- _Problem description_
A faithful transcription of all the data, images excluded, is the required answer.

- _Data segment_
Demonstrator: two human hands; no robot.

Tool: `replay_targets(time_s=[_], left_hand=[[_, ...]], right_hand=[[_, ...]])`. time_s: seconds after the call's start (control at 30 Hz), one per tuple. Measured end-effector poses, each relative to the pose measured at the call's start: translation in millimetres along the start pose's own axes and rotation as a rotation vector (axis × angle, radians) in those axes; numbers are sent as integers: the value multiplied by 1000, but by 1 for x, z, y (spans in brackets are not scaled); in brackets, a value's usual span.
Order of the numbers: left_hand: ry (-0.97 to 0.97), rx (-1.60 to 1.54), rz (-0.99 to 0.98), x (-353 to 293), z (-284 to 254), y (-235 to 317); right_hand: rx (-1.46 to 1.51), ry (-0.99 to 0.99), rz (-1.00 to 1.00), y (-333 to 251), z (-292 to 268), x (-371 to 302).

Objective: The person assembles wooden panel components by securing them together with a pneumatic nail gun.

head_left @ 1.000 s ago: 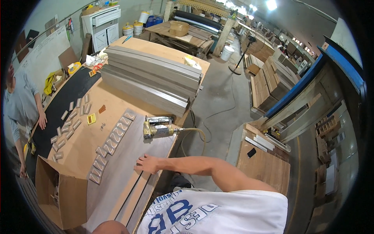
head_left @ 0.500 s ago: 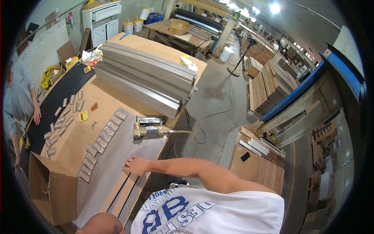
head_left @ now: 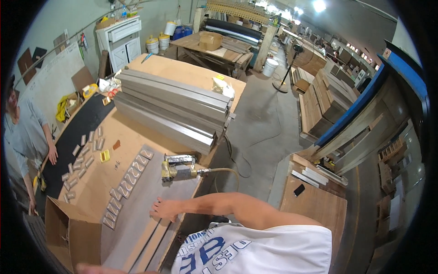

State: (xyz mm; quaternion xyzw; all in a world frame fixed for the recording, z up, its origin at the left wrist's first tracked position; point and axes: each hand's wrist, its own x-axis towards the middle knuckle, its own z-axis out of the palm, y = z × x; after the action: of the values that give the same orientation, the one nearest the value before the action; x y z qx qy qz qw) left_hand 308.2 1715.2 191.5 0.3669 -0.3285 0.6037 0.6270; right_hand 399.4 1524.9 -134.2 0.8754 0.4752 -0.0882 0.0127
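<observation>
Long, narrow tan strips [head_left: 153, 242] lie side by side on a smooth grey wood-grain panel [head_left: 130, 226]. The right hand [head_left: 165, 209] rests at their far end, fingers slightly spread; the left hand [head_left: 93, 268] is blurred at the lower edge, its fingers impossible to tell. Nearby are a scuffed metal nail gun [head_left: 182, 171], flat curved-pattern pieces [head_left: 129, 182] and a corrugated cardboard box [head_left: 85, 242], all on the tabletop [head_left: 141, 130].

White drawer cabinet [head_left: 122, 42], beside wall [head_left: 151, 18]; cardboard box [head_left: 211, 41], on rear wooden table [head_left: 186, 45]; white bucket [head_left: 271, 67], near black-headed floor stand [head_left: 289, 69]; dark phone [head_left: 299, 190], on brown wooden surface [head_left: 319, 212]
</observation>
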Motion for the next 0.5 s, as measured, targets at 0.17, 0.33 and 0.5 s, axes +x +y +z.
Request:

- _Answer to the problem_
Demonstrator: two human hands; no robot.

Tool: `replay_targets(time_s=[_], left_hand=[[_, ...]], right_hand=[[_, ...]])`. time_s: seconds after the call's start (control at 30 Hz), one per tuple. Measured end-effector poses, each relative to the pose measured at the call's start: translation in millimetres along the start pose's own axes and rotation as a rotation vector (axis × angle, radians) in those axes; numbers are sent as integers: the value multiplied by 1000, but by 1 for x, z, y (spans in brackets are not scaled); in brackets, a value's usual span.
Order of the numbers: left_hand: ry (-0.97 to 0.97), rx (-1.60 to 1.54), rz (-0.99 to 0.98), x (-353 to 293), z (-284 to 254), y (-235 to 317); right_hand: rx (-1.46 to 1.51), ry (-0.99 to 0.99), rz (-1.00 to 1.00), y (-333 to 251), z (-292 to 268), x (-371 to 302).

Objective: The person assembles wooden panel components by securing them together with a pneumatic nail gun.

head_left @ 1.000 s ago: 
head_left @ 0.500 s ago: 
head_left @ now: 

State: (xyz mm; quaternion xyzw; all in a world frame fixed for the recording, z up, its origin at the left wrist's first tracked position; point and axes: each hand's wrist, its own x-axis towards the middle knuckle, its own z-axis out of the palm, y = z × x; after the action: of the values that give the same orientation, the one nearest the value before the action; x y z qx qy qz qw) left_hand 308.2 1715.2 191.5 0.3669 -0.3285 0.6037 0.6270; right_hand 399.4 1524.9 -134.2 0.8754 0.4752 -0.0882 0.0127
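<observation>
Long, narrow tan strips [head_left: 153, 242] lie side by side on a smooth grey wood-grain panel [head_left: 130, 226]. The right hand [head_left: 165, 209] rests at their far end, fingers slightly spread; the left hand [head_left: 93, 268] is blurred at the lower edge, its fingers impossible to tell. Nearby are a scuffed metal nail gun [head_left: 182, 171], flat curved-pattern pieces [head_left: 129, 182] and a corrugated cardboard box [head_left: 85, 242], all on the tabletop [head_left: 141, 130].

White drawer cabinet [head_left: 122, 42], beside wall [head_left: 151, 18]; cardboard box [head_left: 211, 41], on rear wooden table [head_left: 186, 45]; white bucket [head_left: 271, 67], near black-headed floor stand [head_left: 289, 69]; dark phone [head_left: 299, 190], on brown wooden surface [head_left: 319, 212]
</observation>
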Motion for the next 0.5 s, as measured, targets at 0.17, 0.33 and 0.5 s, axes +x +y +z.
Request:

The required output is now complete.